Celetuk kak Indra memecah keheningan.

“ Mana bisa duduk kak, orang sedang cemas gini.” jawab Rara.
“Emang orang cemas harus mondar-mandir gitu!” kata kak Indra tak mau kalah.

“sudah-sudah... lebih baik kalian berdoa daripada ribut begitu” sergah ayah berusaha
menengahi.

Sudah setengah jam berlalu dan belum ada kabar tentang kondisi ibunya membuat Rara
semakin cemas. Rara merasa sangat bersalah, mungkin jika dia membantu ibunya pagi tadi
semua ini tidak akan terjadi, ibunya tidak akan kelelahan dan pingsan. Rara merasa dirinyalah
penyebab ibunya jatuh sakit.

“Keluarga ibu Sany?” , seorang perawat keluar dari ruang UGD dan menyerukan
nama ibu Rara. Spontan Rara, ayah, dan kakaknya mendekat bersamaan.

“Bagaimana kondisi istri saya, sus?” tanya ayah Rara tak sabar.

“Bapak, silahkan ikut saya bertemu dokter ya, nanti biar dokter yang menjelaskan.” terang
perawat itu dengab tenang.

“Tapi sus, kondisi ibu saya baik-baik saja kan?, ibu saya apa sudah siuman?” tanya kak Indra
menambahkan.

“iya, tapi belum boleh dijenguk dulu ya. Nunggu ijin dokter dulu” jelas perawat itu membuat
Rara kecewa karena tidak bisa segera bertemu ibunya.

“Mari pak, dokter sudah menunggu kita” perawat itu berpaling masuk kembali ke ruang UGD
dan disusul ayah Rara.

Rara dan kak Indra saling berpandangan, keduanya tak bisa menyembunyikan
kegalauan mereka. Jika ibunya sudah siuman kenapa tidak boleh dijenguk sekarang. Apakah
ada hal serius tentang kesehatan ibunya, sehingga dokter harus berbicara empat mata dengan
ayahnya.

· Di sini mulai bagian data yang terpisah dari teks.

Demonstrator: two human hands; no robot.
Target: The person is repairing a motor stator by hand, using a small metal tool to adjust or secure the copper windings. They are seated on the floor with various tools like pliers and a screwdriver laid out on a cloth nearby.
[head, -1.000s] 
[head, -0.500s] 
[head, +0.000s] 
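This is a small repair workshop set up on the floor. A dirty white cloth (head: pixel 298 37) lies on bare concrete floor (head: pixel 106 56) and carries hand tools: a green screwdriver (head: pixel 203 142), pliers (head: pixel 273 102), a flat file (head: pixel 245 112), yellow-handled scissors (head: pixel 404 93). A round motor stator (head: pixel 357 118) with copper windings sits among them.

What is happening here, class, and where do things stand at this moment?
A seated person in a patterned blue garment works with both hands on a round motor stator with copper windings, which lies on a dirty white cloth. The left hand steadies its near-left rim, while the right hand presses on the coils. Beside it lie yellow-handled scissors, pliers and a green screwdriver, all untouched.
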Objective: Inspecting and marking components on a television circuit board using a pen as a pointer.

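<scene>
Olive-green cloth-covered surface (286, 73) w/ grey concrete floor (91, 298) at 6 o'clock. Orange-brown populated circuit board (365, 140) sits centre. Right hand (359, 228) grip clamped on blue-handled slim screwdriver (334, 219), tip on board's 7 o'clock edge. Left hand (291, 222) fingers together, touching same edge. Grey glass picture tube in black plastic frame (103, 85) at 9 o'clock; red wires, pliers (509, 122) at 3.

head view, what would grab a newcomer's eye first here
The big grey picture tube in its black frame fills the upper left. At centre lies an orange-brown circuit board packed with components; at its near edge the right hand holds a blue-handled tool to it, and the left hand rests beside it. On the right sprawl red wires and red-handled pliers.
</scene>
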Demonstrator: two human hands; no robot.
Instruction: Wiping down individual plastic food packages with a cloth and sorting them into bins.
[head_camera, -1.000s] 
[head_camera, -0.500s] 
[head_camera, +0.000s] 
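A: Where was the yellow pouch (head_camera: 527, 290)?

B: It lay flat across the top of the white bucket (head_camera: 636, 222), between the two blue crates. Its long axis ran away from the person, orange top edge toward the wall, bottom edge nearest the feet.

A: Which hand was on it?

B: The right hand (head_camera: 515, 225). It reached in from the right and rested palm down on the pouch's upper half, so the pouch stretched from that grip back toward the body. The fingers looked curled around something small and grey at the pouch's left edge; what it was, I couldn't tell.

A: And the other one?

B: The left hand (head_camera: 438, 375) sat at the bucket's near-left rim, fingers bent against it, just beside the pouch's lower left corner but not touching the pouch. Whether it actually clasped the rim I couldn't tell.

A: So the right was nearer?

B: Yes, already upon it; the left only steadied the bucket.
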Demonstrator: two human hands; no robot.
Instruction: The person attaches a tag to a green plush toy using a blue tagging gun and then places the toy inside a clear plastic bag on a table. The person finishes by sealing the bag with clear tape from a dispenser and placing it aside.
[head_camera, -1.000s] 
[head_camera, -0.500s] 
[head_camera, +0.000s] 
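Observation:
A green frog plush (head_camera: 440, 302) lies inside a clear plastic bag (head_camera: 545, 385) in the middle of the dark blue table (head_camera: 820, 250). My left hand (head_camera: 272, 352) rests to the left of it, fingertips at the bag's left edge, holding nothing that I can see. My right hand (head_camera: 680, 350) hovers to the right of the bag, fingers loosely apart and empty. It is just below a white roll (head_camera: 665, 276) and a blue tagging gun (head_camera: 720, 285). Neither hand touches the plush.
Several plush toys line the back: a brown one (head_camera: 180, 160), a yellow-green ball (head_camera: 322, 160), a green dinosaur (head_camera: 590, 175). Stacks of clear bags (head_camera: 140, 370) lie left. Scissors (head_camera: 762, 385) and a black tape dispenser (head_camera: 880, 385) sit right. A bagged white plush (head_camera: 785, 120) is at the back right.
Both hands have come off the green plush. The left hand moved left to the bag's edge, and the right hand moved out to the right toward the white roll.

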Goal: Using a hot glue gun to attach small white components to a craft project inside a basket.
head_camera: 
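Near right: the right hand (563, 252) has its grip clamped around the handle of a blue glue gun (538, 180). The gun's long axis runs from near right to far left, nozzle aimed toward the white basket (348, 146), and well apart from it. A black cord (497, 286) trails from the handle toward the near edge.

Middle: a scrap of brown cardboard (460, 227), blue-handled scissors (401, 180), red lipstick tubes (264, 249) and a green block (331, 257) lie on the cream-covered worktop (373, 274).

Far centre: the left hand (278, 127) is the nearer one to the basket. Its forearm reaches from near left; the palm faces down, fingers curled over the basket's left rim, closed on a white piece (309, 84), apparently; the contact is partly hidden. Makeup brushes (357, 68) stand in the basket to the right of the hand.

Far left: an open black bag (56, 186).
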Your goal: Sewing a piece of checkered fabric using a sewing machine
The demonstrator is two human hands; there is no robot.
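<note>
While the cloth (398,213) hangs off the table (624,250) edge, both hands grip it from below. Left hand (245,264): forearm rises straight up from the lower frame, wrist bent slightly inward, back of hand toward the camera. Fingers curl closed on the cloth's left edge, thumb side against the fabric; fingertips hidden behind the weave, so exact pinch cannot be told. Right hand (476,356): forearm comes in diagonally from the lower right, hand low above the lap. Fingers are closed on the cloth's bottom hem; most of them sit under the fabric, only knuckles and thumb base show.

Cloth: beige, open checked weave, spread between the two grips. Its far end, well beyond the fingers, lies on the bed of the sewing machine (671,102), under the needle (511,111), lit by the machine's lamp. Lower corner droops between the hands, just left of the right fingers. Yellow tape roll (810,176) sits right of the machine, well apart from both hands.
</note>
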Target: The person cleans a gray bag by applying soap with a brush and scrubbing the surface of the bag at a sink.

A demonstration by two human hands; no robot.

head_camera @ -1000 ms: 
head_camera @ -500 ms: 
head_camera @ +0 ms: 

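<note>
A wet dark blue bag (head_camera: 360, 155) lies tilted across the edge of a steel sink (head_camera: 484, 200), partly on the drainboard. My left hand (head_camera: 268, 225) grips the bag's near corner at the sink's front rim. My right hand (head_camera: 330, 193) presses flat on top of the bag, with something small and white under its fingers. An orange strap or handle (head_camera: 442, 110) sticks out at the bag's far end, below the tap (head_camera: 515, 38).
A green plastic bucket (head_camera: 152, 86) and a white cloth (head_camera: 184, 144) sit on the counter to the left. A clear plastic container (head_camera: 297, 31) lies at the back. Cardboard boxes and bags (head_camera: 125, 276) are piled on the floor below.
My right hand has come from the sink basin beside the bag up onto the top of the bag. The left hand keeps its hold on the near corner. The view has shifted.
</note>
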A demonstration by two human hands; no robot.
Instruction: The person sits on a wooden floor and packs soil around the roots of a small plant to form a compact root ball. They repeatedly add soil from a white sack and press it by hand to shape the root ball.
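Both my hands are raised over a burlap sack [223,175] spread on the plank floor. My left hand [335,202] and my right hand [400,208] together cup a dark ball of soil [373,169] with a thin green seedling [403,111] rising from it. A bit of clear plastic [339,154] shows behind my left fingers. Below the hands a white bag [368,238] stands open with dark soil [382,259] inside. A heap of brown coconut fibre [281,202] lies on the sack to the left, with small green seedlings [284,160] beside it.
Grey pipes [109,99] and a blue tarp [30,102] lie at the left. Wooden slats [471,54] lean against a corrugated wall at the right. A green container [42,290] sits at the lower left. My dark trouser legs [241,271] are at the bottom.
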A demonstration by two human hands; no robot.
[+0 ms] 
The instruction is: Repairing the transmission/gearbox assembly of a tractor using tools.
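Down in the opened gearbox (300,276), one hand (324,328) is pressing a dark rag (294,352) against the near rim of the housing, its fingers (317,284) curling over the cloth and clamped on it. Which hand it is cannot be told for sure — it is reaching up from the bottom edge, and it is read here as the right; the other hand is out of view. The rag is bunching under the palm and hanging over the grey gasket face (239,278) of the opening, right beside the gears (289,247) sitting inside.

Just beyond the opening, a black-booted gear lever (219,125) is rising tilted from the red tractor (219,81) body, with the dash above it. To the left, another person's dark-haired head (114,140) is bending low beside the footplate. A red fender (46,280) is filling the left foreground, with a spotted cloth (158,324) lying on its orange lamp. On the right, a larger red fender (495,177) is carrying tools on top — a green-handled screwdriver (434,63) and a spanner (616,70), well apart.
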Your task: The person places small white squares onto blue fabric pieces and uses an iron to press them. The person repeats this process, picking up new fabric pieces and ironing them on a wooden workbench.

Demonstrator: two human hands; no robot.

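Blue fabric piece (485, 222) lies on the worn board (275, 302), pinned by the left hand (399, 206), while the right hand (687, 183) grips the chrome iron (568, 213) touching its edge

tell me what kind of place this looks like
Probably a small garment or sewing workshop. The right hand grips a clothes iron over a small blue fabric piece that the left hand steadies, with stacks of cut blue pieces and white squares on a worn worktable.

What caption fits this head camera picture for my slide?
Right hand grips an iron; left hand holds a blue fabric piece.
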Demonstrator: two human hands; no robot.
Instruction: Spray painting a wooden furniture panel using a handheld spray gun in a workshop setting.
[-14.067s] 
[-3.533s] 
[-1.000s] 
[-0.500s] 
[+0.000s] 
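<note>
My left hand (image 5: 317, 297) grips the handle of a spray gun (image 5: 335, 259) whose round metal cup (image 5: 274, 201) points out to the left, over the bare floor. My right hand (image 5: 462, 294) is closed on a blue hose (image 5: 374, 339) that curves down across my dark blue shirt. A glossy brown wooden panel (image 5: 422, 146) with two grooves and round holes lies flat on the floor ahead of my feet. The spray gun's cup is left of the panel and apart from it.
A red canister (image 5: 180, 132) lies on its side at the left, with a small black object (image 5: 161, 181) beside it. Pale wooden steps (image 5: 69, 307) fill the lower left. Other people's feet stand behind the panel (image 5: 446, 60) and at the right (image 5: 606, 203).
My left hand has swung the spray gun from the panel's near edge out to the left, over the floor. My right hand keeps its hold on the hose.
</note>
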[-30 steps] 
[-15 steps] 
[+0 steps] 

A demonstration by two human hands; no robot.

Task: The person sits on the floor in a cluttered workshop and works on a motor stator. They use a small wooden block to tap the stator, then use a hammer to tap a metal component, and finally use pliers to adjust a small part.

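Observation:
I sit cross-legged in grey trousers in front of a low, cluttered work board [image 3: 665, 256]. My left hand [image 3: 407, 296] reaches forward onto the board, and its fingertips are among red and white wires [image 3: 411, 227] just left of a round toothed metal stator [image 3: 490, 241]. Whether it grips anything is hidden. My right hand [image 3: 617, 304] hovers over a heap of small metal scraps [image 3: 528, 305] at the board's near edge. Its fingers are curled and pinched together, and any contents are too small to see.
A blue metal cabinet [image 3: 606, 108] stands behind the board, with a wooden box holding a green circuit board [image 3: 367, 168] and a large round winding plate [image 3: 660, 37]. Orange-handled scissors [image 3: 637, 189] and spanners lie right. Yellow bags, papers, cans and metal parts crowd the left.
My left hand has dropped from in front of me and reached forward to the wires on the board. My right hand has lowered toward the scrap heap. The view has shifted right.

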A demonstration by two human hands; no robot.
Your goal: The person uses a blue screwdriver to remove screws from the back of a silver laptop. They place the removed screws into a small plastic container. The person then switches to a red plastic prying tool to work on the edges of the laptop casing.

Berbagai pikiran buruk hinggap di kepala Rara membuatnya tak mampu lagi
menahan ledakan tangisnya.

“Ini semua salah Rara kak... ini semuaa gara-gara Rara” ucap Rara putus asa

“Tenang, Ra... tenang... jangan seperti ini.” Kak Indra menepuk-nepuk pundak Rara,
berusaha menenangkannya.

“Coba Rara pagi tadi mau membantu ibu, mungkin ibu tidak akan kelelahan dan pingsan. Ini
semua salah Rara kak Indra” Rara terus terisak dalam tangis penyesalannya.
“Sudah, Ra... ayo kita doakan supaya ayah membawa kabar baik setelah bertemu dokter” kata
kak Indra lagi.

Tak berselang lama, ayah keluar dari UGD sambil menenteng beberapa berkas dengan
wajah sendu. Melihat itu, hati rara semakin ciut.

“Bagaimana yah? Ibu baik-baik saja kan? Ibu hanya kecapekan saja kan?” kak Indra
langsung memberondong ayah dengan berbagai pertanyaan.

“iyaa ibu tidak apa-apa. Ibu hanya kurang darah dan keletihan, perlu banyak istirahat
beberapa hari ini.” Kata ayah sambil tersenyum.

Seketika dada Rara terasa lapang, dia menangis bahagia. “Alhamdulillah... ya Allah” seru
Rara sambil mengusap wajahnya.

“Ayah mau ke kasir dulu untuk membayar biaya administrasi. Kalian bersiap sholat maghrib
dulu di mushola rumah sakit ya, nanti ayah menyusul.

“ Ibu bisa pulang malam ini juga kah, yah?” tanya Rara sumringah.

“ Iya, nanti setelah sholat maghrib dan ayah ambil obat di apotek kita pulang ya.” Jawab ayah
sambil mengelus kepala Rara.

Di dalam mobil Rara tak lepas mendekap ibunya. “Bu, Rara menyesal... lain kali Rara
akan siap membantu ibu apapun yang ibu perintahkan” ucap Rara sambil menyandarkan
kepalanya di bahu ibunya. “Hahaha Rara rara, nunggu ibu sakit dulu baru mau bantu-bantu”
sahut kak Indra dari bangku depan. “Yaa gak gituuu kaak...” jawab Rara disusul derai tawa
ibu, ayah dan kakanya. Rara hanya manyun saja menanggapi keusilan kakaknya. Dalam hati
dia merasa malu karena selama ini suka menolak untuk membantu pekerjaan rumah ibunya.
Diapun berjanji pada dirinya sendiri untuk bisa membahagiakan ibunya meski hanya dengan
membantu meringankan tugas-tugas ibunya.